Decouple annotation from library data + other fixes from USC PANTHER by dustine32 · Pull Request #8 · ebi-pf-team/treegrafter

dustine32 · 2026-03-26T19:00:46Z

Hello!

I've been working over the past week with your version of TreeGrafter and implemented a major change for how we (the USC PANTHER team) use PAINT GO annotation data vs. PANTHER library data with TreeGrafter. Basically, the treegrafter can now specify an annotation file instead of hard-coding the PAINT_Annotatations_TOTAL.txt file that is/was included in our PANTHER TreeGrafter-specific library data tarballs.

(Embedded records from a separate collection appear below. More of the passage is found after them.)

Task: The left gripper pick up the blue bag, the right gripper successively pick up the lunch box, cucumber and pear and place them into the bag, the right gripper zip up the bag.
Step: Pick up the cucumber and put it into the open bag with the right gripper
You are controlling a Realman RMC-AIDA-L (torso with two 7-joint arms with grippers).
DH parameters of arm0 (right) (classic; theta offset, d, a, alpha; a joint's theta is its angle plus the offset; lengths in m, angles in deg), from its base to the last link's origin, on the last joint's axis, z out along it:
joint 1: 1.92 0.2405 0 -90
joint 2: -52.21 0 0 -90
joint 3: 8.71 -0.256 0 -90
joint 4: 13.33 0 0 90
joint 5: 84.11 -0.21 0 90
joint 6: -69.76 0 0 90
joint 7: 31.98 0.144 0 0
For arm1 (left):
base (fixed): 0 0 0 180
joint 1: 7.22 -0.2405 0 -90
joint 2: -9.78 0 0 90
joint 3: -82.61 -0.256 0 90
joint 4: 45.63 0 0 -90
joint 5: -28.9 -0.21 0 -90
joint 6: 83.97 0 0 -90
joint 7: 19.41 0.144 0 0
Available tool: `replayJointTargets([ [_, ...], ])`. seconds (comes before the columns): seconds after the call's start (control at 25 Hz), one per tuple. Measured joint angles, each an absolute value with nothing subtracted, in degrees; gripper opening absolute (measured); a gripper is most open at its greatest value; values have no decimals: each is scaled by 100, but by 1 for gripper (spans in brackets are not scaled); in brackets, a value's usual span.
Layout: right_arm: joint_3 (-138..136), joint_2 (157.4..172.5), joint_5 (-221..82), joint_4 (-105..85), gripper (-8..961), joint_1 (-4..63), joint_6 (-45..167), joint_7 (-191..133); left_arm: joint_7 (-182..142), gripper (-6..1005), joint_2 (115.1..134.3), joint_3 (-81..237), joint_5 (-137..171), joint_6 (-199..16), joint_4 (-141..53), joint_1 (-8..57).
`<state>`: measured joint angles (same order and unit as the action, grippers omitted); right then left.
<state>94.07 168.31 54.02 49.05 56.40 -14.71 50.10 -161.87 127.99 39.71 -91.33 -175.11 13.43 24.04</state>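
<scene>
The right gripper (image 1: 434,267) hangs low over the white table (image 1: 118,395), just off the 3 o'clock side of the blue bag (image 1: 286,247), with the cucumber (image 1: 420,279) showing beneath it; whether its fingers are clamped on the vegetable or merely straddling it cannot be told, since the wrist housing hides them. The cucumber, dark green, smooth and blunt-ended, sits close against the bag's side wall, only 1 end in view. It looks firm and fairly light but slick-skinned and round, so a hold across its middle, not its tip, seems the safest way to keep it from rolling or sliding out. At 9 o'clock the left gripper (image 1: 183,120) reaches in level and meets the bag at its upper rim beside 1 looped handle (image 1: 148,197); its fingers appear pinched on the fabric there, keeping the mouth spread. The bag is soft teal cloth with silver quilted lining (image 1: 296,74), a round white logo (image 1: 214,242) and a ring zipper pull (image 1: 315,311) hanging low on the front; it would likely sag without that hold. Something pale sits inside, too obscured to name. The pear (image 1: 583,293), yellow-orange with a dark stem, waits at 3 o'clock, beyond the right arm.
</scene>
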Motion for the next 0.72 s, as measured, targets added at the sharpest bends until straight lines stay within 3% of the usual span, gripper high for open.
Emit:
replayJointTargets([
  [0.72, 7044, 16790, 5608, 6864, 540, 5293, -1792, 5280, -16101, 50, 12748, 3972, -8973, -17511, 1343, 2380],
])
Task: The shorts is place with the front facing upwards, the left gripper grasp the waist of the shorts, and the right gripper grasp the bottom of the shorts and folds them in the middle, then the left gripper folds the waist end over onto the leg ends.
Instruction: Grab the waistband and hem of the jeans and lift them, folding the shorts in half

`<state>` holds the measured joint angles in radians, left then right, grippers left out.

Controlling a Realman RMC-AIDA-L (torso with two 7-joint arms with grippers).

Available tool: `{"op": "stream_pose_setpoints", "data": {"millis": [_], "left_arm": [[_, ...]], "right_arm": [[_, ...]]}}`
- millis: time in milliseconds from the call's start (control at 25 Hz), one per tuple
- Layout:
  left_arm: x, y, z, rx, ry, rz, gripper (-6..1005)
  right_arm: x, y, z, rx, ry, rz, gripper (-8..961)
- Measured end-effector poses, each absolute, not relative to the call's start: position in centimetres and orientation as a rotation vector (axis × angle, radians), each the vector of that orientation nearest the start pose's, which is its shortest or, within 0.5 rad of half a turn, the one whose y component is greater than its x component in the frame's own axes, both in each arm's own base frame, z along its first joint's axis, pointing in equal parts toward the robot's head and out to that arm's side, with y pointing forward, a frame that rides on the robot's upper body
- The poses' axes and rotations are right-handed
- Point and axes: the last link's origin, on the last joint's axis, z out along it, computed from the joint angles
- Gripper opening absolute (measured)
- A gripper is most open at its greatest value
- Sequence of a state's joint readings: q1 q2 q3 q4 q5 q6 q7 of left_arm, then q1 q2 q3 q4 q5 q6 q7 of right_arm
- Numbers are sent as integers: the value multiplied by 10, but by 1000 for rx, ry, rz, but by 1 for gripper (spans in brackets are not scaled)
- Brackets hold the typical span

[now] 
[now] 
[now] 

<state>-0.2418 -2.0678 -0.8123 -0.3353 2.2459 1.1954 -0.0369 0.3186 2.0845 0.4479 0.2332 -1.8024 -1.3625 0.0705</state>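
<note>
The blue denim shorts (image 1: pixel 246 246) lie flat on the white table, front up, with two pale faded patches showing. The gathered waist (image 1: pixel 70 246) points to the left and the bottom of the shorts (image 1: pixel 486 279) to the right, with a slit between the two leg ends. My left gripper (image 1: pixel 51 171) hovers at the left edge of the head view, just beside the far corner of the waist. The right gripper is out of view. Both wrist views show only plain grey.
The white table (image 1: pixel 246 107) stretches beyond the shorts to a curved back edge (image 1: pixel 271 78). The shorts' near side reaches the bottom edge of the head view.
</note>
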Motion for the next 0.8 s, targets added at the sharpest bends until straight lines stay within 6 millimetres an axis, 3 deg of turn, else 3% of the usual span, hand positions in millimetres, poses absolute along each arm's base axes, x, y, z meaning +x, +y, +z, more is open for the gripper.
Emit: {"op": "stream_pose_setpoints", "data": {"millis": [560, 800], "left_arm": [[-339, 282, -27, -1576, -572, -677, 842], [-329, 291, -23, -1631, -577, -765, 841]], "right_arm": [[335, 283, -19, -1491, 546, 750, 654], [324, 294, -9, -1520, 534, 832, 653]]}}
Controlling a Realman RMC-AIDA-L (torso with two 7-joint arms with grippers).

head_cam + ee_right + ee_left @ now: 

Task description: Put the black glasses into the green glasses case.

The rationale (explained in this ticket) essentially boils down to: the library data (trees, FASTA, HMMs) are relatively more static than the annotation data, so we would like to be able to update annotation data in TreeGrafter more frequently than the library. This PR accommodates that and, as a bonus, fixes some other issues:

MSA length errors - handling multiple HMMer match domains. Same as Error: length of query MSF longer than expected PANTHER alignment length #3. Code is now more robust, expects this to happen occasionally, and handles it.
Certain bad tree files resulted in some sequences getting bad graft points (e.g., AN34) that do not really exist in the tree. The epa-ng step would then err out (ERR Failed to find: AN34) and the result output node_id col would be blank (-). This was an upstream PANTHER data issue with the tree files, so there is no code change in this PR. The change is in the new tarball.
Removed the Selenocysteine and Pyrrolysine AA normalization step in the prepare code since this was basically fixing the upstream data problem. I implemented the fix at PANTHER and pushed out the new data. Since this normalization was the only operation on library data in the original prepare command, the command now only expects an annotation file input for the other annotation data prepare operation (splitting into family-specific JSON files).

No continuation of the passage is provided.